Canadian Dollar to Prosper From Rising Oil
By: Sean Hyman
Last Thursday, I was watching my screens when I saw an amazing thing. Oil rocketed up 12 percent on the day at one point. Even though it finished the day up 9 percent, I believe this sent a message that many failed to see.
I can't tell you the last time that I've seen oil rise 12 percent at any time on any day. There was likely a ton of short covering that happened that day as new buyers started to creep back into oil.
This doesn't mean that this is the absolute bottom, don't get me wrong. But I do believe this kicked off the recovery process.
Here's why I think that oil could turn up in 2009 when it's done nothing but head down and shed over $100 a barrel recently.
Aside from the unusual buying activity on Thursday, there's a "supply side" dynamic that is about to kick in.
Oil only goes up because either the supply is not available or the demand outpaces the supply. Lately, the demand has withered away quite significantly. However, if you can slow down the supply to get it just under the demand, then prices stabilize and actually reverse and head higher over time.
OPEC pumps about 42 percent of the world's oil. They will meet on Dec. 17 to discuss cutting the supply of oil quite significantly, possibly to the tune of 1.5 million to 2 million barrels per day. That adds up quite quickly.
If they do this, that will be the biggest supply cut in a decade. Even the thought of a supply cut caused oil to rebound to $47.49 from $40.50 a barrel in electronic trading on Sunday night. This bump up has happened in just about four days.
The decline in oil usage is the first since 1983. OPEC wants to halt the slide of oil because it needs a higher oil price in order to meet the member countries' budgets and also to finance the opening up of new oil fields.
The United Arab Emirates, Kuwait, and Qatar, for example, need $55 oil in order to meet their budgets.
The previous five years were awesome to the oil exporting nations. They quadrupled their income in that time. However, this past year has been brutal because of the slide in prices.
Since OPEC controls the supply of oil, I believe it will better serve its better interests and to the price of oil back between $75 to $100 a barrel in 2009 and 2010.

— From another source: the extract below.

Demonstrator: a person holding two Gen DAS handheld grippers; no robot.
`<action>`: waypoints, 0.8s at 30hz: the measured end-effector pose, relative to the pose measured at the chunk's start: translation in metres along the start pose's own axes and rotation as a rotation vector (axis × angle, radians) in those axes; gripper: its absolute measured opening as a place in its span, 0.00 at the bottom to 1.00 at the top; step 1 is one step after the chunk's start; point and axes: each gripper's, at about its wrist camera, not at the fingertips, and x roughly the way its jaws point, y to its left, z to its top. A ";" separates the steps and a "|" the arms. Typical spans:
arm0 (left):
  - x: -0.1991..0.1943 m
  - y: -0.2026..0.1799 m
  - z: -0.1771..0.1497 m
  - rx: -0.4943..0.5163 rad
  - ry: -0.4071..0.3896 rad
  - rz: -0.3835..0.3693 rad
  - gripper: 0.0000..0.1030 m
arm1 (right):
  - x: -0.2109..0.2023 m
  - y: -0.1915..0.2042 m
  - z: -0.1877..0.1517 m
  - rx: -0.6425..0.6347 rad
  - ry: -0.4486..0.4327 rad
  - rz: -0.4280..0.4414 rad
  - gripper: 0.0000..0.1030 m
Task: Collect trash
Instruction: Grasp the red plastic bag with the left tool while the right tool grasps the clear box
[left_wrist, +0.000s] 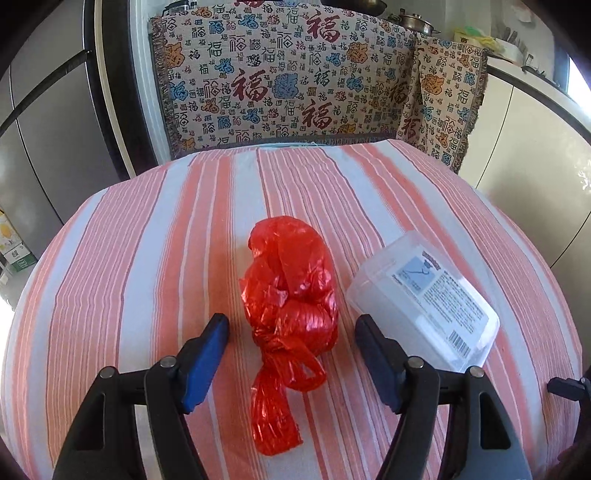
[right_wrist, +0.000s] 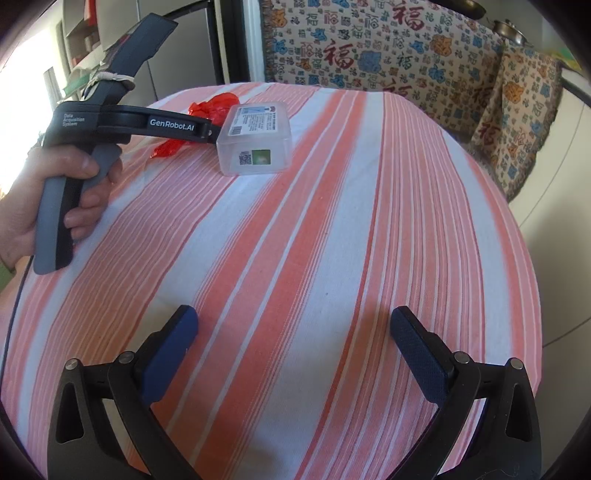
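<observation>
A knotted red plastic bag (left_wrist: 290, 291) lies on the striped tablecloth (left_wrist: 147, 258). My left gripper (left_wrist: 291, 322) straddles it, open, with a small gap between each blue pad and the bag. Just right of the right finger sits a clear plastic box (left_wrist: 424, 299) with a printed label. In the right wrist view the same red bag (right_wrist: 214, 105) and box (right_wrist: 255, 138) are at the far left of the table, and a hand (right_wrist: 55, 192) holds the left tool's handle. My right gripper (right_wrist: 293, 314) hovers open above bare cloth, holding nothing.
A chair draped in a patterned throw (left_wrist: 295, 81) stands behind the table. A dark-framed grey cabinet (left_wrist: 55, 110) is at the left and white cupboards (left_wrist: 535, 166) at the right. Metal pots (left_wrist: 417, 20) sit behind the throw. The table edge curves down at both sides.
</observation>
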 end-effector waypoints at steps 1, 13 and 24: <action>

Canada is a major exporter of oil. In fact, many Americans mistakenly think that we get most of our oil from somewhere in the Middle East like Saudi Arabia. But this isn't true. We get more of our oil from Canada than any other country in the world.
If Canada pumps oil for a fixed cost and is able to be priced in the market for more, their profit margins widen. If some of your major export profits widen, then things are going to be good economically for your country. If your country improves economically, then your currency will benefit.
There have already been some indications the Canadian economy is in the position to prosper. Just three days ago, it cut interest rates to a 50-year low. This will make money cheaper to borrow and help businesses expand.
We're also starting to see some pick up in Canada's exports starting in October. Exports rose 2.5 percent that month. It was the first gain the country has had in exports in three months.
The United States went into its recession before most other countries of the world, and they will likely come out of recession sooner than most, too. The United States already has been in a recession for one year. Since most recessions typically last between eight to 12 months, we're probably only a few months away from being out of the woods.
If that's the case, then Canada will prosper as the United States recovers since three-quarters of Canada's exports go to the United States. When this happens, the Canadian dollar will turn around.
In my opinion, this process has already begun and is in the beginning stages, in anticipation of the turnaround in the United states and a bounce-back in oil.
The savviest of investors are starting to creep back into foreign currencies and oil as they feel the worst is behind us and, with longer time horizons, they will come out on top by betting on a recovery at this point.
They believe there is more upside potential vs. downside potential from this point. I'd have to say that I'm now in that camp as well. I've been buying up oil and the Canadian dollar lately, in anticipation of the coming U.S. economic recovery.
If you wait until the recovery is fully at hand, the prices of everything will already be run up. So, you've got to start gobbling up value while it still can be had. Because once it becomes obvious, everyone will be buying these up and all of the "value" will be gone out of them. You would be taking on higher risk at that point because you had to buy in at higher prices.
So, position yourself now for the coming bull market in oil and in the Canadian dollar. I know you always look like the fool at first, but look at these positions one to two years from now and then ask who was the fool? I think you will find that it will be those who didn't start easing into these positions early.